Another thing that might look a little odd at first glance is the requestOptions package. These are objects to encapsulate all of the (often optional) parameters you can pass to a given API call. Taking options via individual method arguments would be a bit ridiculous for some API calls that take 6+ parameters. And, if Canvas adds a new option, it would break existing code by changing the method signature. So far, so good. However you will notice that these request options classes have enums inside of them, some of which are repeated in multiple options classes. I initially tried to share the enums but ran into Canvas accepting different values on different API calls. I also found one instance of two API calls accepting the same logical options, but using different string literals to represent them. I actually opened up a GitHub issue about that one.

We still haven't ported all of our applications over to use this stand-alone library. However we have already used it to do a few things. One was to iterate through every course page in our account to do a search/replace on page content when we moved our Mediasite installation to a new URL. That process executed over 140,000 API calls over the course of a day without incident. Right now I am working on switching our Scantron LTI application over so there will probably be some missing API calls that I have to implement within the next couple of weeks for that.
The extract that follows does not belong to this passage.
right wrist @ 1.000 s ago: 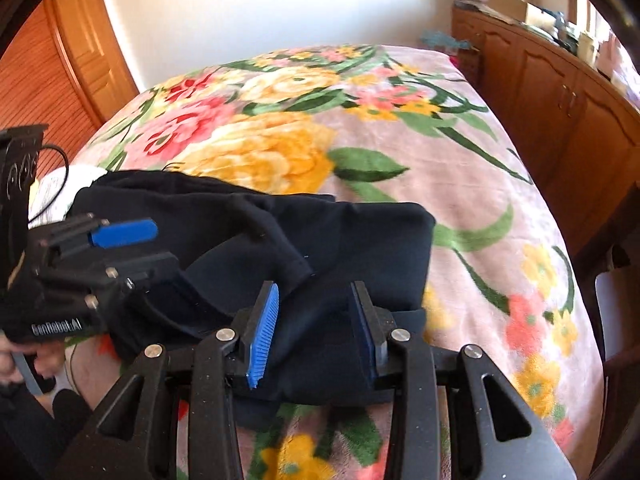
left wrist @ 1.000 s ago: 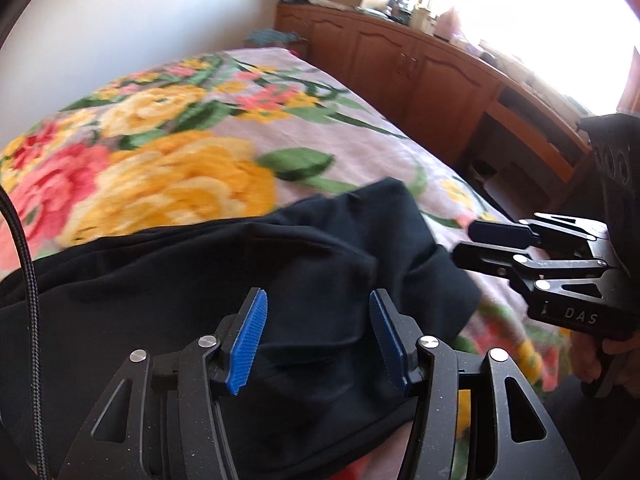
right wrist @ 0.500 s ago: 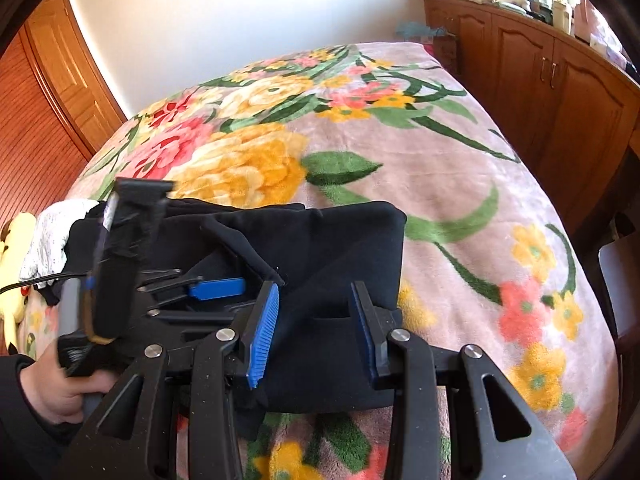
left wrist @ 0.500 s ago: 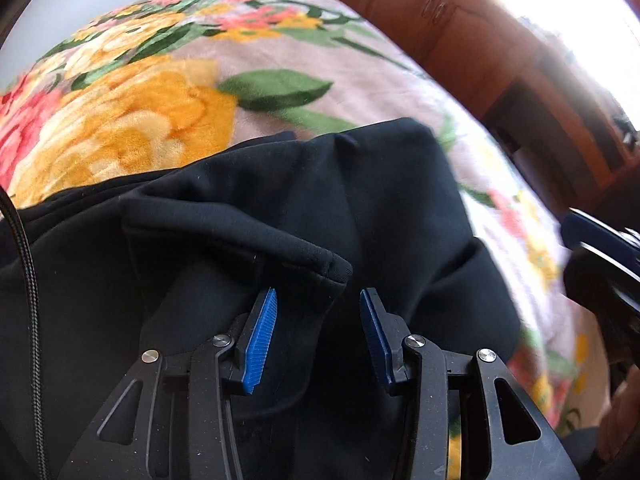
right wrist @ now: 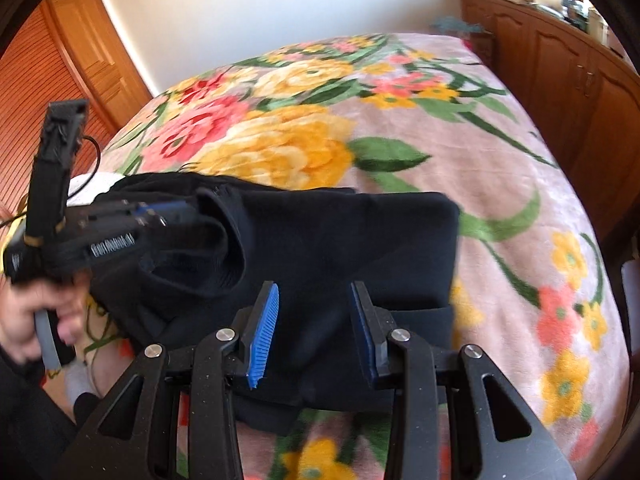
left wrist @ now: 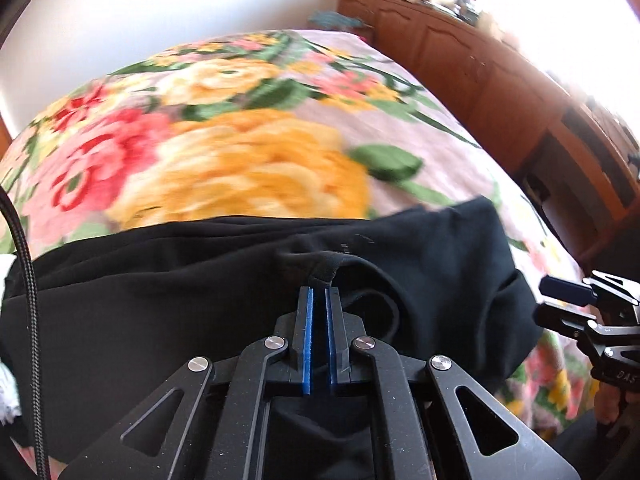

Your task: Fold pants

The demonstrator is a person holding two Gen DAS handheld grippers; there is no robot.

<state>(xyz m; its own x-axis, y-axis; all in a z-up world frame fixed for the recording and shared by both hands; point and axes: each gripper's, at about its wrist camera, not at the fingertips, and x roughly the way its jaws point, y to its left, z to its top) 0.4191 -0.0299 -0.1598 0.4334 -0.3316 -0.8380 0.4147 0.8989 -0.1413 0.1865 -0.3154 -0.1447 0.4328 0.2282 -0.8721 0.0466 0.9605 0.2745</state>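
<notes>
Pants (right wrist: 320,248), black, soft and limp on the floral bedspread (right wrist: 440,152), look light but floppy, best taken at hems: left gripper (left wrist: 319,292) has just clenched on a raised cuff edge, right gripper (right wrist: 316,300) hovers spread, grasping nothing

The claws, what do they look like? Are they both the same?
Yes, they match. The left claw and the right claw are black frames with triangle cut-outs, silver rivets and two fingers lined with ridged blue pads. A black braided cable trails beside the left one. Small white lettering marks the left one's side; the right one's side shows "DAS". The left hand's sleeve is black.
</notes>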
We already have a pull request open on our code from someone at another institution so I'm hoping that is an indication that there is demand for a library like this and we can get some collaboration going. But first, please roast our code! :smileycool:

5 Comments
dgrobani
Community Champion

Thanks for sharing your code and for the write-up! I imagine Java folks will find it very useful. You've inspired me to stop procrastinating and get to work on sharing my Python library for accessing the API.

ColinMurtaugh
Community Champion

Daniel --

We'd definitely be interested in checking out your library! We're a Python shop and we've got our own library, though it's starting to get a bit out of sync with the Canvas API, and could definitely use some work in a few areas.  Our code is on GitHub here:

GitHub - penzance/canvas_python_sdk: Canvas Python SDK 

Thanks!

--Colin

dgrobani
Community Champion

Hi Colin,

I've finally posted my library: Unwrapping Yet Another Python Canvas API Wrapper—and More.

Cheers,

Daniel

burgessg1
Community Novice

Thank you Tobias and those at Kansas State for your work on the Java canvas-api. I am working on an LTI for my institution (WNMU) and found your api a great resource. As you can imagine we have different needs and so I hope to contribute some extensions to your api once I learn something about Maven. I was planning on contacting you directly when I saw something about a Hale Library fire. I hope all is well. 

glparker
Community Champion

Hi All,   Sorry for resurrecting an old thread.    We are using this library and we're attempting to attach it to an ajax based application.   What we'd like is for our Ajax-based page on the client browser make a call for courses of our server, and for our server to send back the first page of results to the browser, then for the Ajax to call the next page of courses, return to browser, etc.... each page being returned to Ajax allowing for a more responsive page.   

I can see how the KState library allows for callbacks within the application, but we're not sure how to hook this up to an external calling entity like our Ajax page.   

I'm hoping someone might understand what I'm looking for and have an example of how they are using Ajax to call pages of KState data until exhausted.